Since each line must match the original, copy out the records with no differences at all.

>>>>

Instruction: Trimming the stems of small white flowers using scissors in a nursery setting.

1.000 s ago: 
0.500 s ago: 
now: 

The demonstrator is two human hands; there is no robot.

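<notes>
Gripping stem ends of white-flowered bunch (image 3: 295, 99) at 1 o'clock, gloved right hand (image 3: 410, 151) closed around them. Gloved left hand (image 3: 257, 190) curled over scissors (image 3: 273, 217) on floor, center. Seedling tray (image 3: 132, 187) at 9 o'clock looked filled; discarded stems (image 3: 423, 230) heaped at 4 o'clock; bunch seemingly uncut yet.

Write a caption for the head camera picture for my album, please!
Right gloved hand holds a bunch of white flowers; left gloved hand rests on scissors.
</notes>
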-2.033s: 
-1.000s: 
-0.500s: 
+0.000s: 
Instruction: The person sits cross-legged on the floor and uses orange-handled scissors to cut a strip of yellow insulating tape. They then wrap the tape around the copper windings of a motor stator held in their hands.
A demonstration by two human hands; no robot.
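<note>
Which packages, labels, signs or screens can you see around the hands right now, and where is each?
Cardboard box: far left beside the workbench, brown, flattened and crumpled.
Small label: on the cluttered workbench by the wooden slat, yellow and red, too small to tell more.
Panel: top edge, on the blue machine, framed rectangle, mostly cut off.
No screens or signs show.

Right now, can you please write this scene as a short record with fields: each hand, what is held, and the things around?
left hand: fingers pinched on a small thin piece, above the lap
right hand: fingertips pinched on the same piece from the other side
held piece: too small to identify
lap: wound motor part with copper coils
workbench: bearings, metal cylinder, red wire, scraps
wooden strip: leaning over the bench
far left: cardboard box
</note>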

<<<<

— OUTPUT —
Instruction: Trimming the stems of small white flowers using scissors in a nursery setting.

1.000 s ago: 
0.500 s ago: 
now: 

The demonstrator is two human hands; there is no robot.

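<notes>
Gripping stem ends of white-flowered bunch (image 3: 295, 99) at 1 o'clock, gloved right hand (image 3: 410, 151) closed around them. Gloved left hand (image 3: 257, 190) curled over scissors (image 3: 273, 217) on floor, center. Seedling tray (image 3: 132, 187) at 9 o'clock looked filled; discarded stems (image 3: 423, 230) heaped at 4 o'clock; bunch seemingly uncut yet.

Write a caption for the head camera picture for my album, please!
Right gloved hand holds a bunch of white flowers; left gloved hand rests on scissors.
</notes>
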-2.033s: 
-1.000s: 
-0.500s: 
+0.000s: 
Instruction: The person sits cross-legged on the floor and uses orange-handled scissors to cut a strip of yellow insulating tape. They then wrap the tape around the copper windings of a motor stator held in their hands.
A demonstration by two human hands; no robot.
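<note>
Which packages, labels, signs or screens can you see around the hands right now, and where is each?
Cardboard box: far left beside the workbench, brown, flattened and crumpled.
Small label: on the cluttered workbench by the wooden slat, yellow and red, too small to tell more.
Panel: top edge, on the blue machine, framed rectangle, mostly cut off.
No screens or signs show.

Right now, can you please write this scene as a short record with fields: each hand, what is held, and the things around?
left hand: fingers pinched on a small thin piece, above the lap
right hand: fingertips pinched on the same piece from the other side
held piece: too small to identify
lap: wound motor part with copper coils
workbench: bearings, metal cylinder, red wire, scraps
wooden strip: leaning over the bench
far left: cardboard box
</note>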

There's nothing left to add to the output.